§ **Your instructions**
Beginning with the first line, copy out each line of the material until the line containing "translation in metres" has been copied as well.

§ **Supplied entries**
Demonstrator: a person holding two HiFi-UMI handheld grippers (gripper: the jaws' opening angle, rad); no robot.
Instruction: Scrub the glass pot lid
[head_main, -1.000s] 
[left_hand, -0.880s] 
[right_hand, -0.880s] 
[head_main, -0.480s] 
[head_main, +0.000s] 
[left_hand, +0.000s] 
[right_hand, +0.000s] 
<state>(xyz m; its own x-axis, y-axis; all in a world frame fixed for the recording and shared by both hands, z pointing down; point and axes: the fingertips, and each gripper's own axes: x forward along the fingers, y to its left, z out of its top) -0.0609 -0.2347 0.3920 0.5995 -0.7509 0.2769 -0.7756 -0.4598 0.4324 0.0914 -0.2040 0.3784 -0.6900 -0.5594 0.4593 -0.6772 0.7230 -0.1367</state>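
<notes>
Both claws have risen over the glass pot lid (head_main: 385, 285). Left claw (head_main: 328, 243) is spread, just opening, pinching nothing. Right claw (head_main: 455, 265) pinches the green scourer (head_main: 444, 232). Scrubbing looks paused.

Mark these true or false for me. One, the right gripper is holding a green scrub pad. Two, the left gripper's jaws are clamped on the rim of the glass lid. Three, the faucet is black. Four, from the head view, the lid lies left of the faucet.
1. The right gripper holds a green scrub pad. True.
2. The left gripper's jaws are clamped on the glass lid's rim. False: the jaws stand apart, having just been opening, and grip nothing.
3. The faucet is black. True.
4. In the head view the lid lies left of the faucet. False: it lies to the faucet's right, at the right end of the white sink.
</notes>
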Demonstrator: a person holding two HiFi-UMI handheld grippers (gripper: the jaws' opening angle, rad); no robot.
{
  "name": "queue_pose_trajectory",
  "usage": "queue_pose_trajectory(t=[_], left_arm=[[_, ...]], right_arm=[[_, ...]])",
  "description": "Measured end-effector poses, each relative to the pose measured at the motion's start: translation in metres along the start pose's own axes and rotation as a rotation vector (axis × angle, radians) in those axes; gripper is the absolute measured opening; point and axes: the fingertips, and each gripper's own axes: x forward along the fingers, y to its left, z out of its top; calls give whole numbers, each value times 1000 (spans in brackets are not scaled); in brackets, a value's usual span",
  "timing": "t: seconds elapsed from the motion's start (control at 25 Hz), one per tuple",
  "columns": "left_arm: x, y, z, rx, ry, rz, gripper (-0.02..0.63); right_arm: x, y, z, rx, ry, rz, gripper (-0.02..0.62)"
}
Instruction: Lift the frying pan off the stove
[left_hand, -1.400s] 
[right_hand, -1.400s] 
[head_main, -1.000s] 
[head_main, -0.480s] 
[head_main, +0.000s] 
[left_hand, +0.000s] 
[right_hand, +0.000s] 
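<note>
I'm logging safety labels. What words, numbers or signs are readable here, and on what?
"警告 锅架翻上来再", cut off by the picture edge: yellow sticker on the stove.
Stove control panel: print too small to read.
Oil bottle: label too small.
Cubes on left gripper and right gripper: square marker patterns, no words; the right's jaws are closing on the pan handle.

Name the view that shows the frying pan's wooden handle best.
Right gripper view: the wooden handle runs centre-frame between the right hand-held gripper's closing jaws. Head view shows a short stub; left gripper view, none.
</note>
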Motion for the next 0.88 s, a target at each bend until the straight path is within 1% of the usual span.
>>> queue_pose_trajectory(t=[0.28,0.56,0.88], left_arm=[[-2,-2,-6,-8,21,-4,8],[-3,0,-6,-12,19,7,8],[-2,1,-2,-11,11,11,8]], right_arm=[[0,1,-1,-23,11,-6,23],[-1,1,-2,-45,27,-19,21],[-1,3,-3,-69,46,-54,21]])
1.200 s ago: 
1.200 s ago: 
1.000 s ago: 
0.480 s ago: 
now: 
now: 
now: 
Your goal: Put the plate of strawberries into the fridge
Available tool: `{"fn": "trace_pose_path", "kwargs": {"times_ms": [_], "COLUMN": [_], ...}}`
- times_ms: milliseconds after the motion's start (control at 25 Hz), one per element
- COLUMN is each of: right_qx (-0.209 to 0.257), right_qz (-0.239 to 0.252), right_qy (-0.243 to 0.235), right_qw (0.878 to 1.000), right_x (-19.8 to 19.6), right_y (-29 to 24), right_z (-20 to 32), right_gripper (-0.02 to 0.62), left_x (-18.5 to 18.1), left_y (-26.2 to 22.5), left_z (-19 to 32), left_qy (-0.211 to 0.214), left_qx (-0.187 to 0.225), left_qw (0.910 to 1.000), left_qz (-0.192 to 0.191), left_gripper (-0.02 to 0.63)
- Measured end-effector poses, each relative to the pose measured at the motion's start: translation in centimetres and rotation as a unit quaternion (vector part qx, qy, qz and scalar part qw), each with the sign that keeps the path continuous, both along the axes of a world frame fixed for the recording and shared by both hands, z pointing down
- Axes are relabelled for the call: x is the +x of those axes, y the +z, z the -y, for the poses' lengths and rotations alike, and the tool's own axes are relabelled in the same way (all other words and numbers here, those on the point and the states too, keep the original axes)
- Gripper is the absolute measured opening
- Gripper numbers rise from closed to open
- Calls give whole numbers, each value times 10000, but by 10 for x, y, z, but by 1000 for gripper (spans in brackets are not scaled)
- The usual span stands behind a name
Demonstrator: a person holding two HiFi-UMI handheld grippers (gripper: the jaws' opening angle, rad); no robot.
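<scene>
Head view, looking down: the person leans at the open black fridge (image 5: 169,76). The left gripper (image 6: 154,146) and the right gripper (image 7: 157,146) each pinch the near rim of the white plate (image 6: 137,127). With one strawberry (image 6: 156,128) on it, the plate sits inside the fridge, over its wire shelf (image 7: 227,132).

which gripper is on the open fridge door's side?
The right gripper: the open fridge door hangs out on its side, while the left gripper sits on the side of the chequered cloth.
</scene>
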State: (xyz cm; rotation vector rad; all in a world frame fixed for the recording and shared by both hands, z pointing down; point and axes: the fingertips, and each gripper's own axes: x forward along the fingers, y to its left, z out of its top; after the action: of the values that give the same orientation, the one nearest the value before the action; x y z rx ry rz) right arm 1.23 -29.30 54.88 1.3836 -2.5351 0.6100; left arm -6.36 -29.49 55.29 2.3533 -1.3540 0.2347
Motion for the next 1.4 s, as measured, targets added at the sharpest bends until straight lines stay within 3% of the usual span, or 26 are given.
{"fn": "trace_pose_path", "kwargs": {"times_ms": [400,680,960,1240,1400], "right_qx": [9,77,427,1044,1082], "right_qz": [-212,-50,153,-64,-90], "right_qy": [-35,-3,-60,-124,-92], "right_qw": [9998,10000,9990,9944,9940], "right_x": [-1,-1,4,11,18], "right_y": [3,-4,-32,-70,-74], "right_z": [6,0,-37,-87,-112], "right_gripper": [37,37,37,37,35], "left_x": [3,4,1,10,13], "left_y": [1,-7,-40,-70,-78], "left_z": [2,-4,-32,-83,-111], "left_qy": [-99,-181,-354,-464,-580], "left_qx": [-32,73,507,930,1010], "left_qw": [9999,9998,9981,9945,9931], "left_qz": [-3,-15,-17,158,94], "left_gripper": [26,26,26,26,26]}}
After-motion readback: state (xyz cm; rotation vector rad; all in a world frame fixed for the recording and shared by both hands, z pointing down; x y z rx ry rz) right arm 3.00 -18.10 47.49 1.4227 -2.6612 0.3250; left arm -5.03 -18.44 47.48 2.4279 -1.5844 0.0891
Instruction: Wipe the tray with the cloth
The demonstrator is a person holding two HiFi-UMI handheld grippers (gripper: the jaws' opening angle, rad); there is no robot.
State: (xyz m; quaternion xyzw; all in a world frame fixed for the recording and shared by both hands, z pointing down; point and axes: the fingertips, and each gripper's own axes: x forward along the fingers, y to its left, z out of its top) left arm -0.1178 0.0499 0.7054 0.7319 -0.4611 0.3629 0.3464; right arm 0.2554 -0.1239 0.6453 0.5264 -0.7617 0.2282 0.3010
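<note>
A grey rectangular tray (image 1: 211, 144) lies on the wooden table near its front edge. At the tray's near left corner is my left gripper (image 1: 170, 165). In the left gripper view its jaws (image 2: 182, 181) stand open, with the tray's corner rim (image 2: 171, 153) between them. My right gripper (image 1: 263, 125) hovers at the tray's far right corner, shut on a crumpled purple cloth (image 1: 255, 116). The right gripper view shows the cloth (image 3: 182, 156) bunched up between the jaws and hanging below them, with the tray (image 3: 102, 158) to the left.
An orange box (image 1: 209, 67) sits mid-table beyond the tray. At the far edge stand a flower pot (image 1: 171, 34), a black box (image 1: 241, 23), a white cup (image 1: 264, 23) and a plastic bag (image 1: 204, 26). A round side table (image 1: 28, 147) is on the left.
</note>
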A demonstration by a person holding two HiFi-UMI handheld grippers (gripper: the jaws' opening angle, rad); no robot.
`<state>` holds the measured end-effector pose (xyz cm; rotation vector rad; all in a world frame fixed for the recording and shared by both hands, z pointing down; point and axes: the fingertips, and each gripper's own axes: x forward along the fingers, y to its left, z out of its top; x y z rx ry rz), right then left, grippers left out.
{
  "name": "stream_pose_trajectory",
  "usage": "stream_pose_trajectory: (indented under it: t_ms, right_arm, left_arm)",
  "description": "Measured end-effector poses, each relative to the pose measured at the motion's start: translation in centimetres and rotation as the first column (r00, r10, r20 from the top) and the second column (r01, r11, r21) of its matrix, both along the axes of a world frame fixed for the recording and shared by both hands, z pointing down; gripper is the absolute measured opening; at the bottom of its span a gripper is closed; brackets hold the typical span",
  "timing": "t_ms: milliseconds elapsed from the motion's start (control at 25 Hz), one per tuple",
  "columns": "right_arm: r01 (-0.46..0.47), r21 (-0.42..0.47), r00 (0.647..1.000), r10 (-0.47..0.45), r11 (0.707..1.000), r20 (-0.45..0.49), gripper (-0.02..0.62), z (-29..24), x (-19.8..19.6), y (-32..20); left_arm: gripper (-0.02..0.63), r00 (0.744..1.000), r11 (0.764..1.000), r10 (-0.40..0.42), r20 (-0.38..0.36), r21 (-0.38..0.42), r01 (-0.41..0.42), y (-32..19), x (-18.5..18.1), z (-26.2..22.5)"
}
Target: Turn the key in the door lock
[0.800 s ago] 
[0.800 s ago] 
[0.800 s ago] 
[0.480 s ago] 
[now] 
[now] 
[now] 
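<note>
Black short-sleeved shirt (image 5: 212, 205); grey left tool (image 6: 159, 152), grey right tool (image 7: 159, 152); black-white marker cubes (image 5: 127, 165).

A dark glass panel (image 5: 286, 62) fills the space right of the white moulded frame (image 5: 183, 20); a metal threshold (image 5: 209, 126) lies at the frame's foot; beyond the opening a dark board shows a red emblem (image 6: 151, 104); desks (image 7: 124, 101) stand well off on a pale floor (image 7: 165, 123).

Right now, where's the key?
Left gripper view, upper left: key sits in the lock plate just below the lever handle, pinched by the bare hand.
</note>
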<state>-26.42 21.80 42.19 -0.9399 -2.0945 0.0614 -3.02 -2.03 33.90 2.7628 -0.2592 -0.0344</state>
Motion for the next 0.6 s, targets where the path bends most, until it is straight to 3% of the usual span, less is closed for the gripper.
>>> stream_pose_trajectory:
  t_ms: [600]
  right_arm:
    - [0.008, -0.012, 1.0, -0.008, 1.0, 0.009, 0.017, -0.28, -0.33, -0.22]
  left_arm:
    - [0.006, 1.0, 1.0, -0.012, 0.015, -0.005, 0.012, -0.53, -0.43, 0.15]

§ **Reply to the task**
Demonstrator: a person holding two HiFi-UMI handheld grippers (gripper: the jaws' opening angle, rad); no robot.
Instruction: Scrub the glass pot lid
[head_main, -1.000s] 
[left_hand, -0.880s] 
[right_hand, -0.880s] 
[head_main, -0.480s] 
[head_main, +0.000s] 
[left_hand, +0.000s] 
[right_hand, +0.000s] 
<state>(xyz m; its own x-axis, y-axis; all in a world frame fixed for the recording and shared by both hands, z pointing down; point and axes: the fingertips, and each gripper's own axes: x forward along the fingers, y to its left, z out of its top) -0.0609 -0.2347 0.3920 0.5995 -0.7509 0.2769 -0.7756 -0.4598 0.4324 0.0914 -0.2040 0.3784 -0.6900 -0.5594 0.4593 -0.6772 0.7230 -0.1367</state>
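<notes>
Both claws have risen over the glass pot lid (head_main: 385, 285). Left claw (head_main: 328, 243) is spread, just opening, pinching nothing. Right claw (head_main: 455, 265) pinches the green scourer (head_main: 444, 232). Scrubbing looks paused.

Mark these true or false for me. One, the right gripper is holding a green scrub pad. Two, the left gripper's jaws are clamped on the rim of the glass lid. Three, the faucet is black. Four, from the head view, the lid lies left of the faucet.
1. The right gripper holds a green scrub pad. True.
2. The left gripper's jaws are clamped on the glass lid's rim. False: the jaws stand apart, having just been opening, and grip nothing.
3. The faucet is black. True.
4. In the head view the lid lies left of the faucet. False: it lies to the faucet's right, at the right end of the white sink.
</notes>
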Demonstrator: a person holding two HiFi-UMI handheld grippers (gripper: the jaws' opening angle, rad); no robot.
{
  "name": "queue_pose_trajectory",
  "usage": "queue_pose_trajectory(t=[_], left_arm=[[_, ...]], right_arm=[[_, ...]])",
  "description": "Measured end-effector poses, each relative to the pose measured at the motion's start: translation in metres along the start pose's own axes and rotation as a rotation vector (axis × angle, radians) in those axes; gripper is the absolute measured opening; point and axes: the fingertips, and each gripper's own axes: x forward along the fingers, y to its left, z out of its top; calls give whole numbers, each value times 1000 (spans in brackets are not scaled); in brackets, a value's usual span",

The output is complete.